Published May 3, 1999 4:00PM (EDT)

If sex sells, why has Anchor Books decided to cover Elizabeth Wurtzel up? On the hardcover copy of her 1998 Doubleday book, "Bitch: In Praise of Difficult Women," Wurtzel exposed all. But on the new paperback, the author of "Prozac Nation" doesn't bring nearly as much to the table.

"The publisher was nervous about the cover being too offensive," a source close to the project told Salon Books. "The response from the bookstores was poor. The book wasn't doing too well, and some thought that the cover was just too much."

Not that the original Doubleday jacket was entirely over the top. Since Wurtzel's paean to high-maintenance women in the tradition of Delilah, Sylvia Plath and Hillary Rodham Clinton was controversial even between the covers, Doubleday must have sensed that there was a danger of retailers' failing to appreciate the title and the jacket image of a topless Wurtzel raising her middle finger. To tone down the package, the author's nipples were airbrushed out, creating a different kind of fallout. When Entertainment Weekly pressed Wurtzel's editor, Betsey Lerner, for a comment, Lerner responded, "Elizabeth doesn't have any nipples."

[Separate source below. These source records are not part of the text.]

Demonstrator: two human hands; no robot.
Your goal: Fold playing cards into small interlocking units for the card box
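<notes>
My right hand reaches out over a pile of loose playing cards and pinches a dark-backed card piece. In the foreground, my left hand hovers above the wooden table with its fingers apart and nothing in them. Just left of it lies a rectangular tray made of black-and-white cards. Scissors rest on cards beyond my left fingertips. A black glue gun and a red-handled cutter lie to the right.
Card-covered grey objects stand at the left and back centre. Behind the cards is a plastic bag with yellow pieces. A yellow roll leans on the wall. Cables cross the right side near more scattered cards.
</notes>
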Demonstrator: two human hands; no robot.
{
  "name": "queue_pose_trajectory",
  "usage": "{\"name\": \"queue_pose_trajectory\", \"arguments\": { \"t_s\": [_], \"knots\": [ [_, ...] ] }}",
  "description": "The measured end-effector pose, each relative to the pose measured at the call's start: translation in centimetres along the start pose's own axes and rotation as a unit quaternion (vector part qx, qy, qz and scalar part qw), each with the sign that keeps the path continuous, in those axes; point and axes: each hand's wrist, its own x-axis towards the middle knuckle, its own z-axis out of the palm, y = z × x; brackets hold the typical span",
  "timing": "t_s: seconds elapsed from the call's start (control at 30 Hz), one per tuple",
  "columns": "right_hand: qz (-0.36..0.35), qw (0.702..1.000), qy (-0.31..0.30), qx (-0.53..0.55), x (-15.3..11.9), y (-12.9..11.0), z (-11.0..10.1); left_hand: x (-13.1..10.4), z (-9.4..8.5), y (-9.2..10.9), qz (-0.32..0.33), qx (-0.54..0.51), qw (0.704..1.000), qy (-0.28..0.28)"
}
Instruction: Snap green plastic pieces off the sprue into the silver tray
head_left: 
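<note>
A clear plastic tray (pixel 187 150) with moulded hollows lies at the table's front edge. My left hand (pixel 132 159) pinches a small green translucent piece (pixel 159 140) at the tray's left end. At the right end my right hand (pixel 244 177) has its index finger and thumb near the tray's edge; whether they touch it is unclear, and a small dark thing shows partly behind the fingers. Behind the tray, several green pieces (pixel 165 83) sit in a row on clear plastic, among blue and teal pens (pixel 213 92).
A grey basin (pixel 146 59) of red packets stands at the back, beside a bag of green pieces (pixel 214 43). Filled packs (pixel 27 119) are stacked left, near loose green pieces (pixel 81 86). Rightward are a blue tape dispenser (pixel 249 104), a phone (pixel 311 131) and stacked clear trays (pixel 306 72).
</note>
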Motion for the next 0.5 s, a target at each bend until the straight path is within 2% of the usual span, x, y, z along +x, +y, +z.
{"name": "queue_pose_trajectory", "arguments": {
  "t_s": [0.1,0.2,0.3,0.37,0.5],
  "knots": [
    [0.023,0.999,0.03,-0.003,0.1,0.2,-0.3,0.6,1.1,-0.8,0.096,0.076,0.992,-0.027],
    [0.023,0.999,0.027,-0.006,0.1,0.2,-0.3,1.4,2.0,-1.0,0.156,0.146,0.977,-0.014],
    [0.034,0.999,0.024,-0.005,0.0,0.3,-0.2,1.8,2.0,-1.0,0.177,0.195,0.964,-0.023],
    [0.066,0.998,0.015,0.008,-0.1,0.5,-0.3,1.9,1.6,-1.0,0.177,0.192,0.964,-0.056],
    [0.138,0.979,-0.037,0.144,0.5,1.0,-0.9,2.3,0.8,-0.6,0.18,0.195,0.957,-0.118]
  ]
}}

"Honestly, I liked the first cover more, but I'm a different audience," the source close to the book said. "People in New York wouldn't have a problem with it, but outside New York is a different story." As it stands, there's less justification now for accusing Wurtzel of overexposure.

By Craig Offman

Craig Offman is the New York correspondent for Salon Books.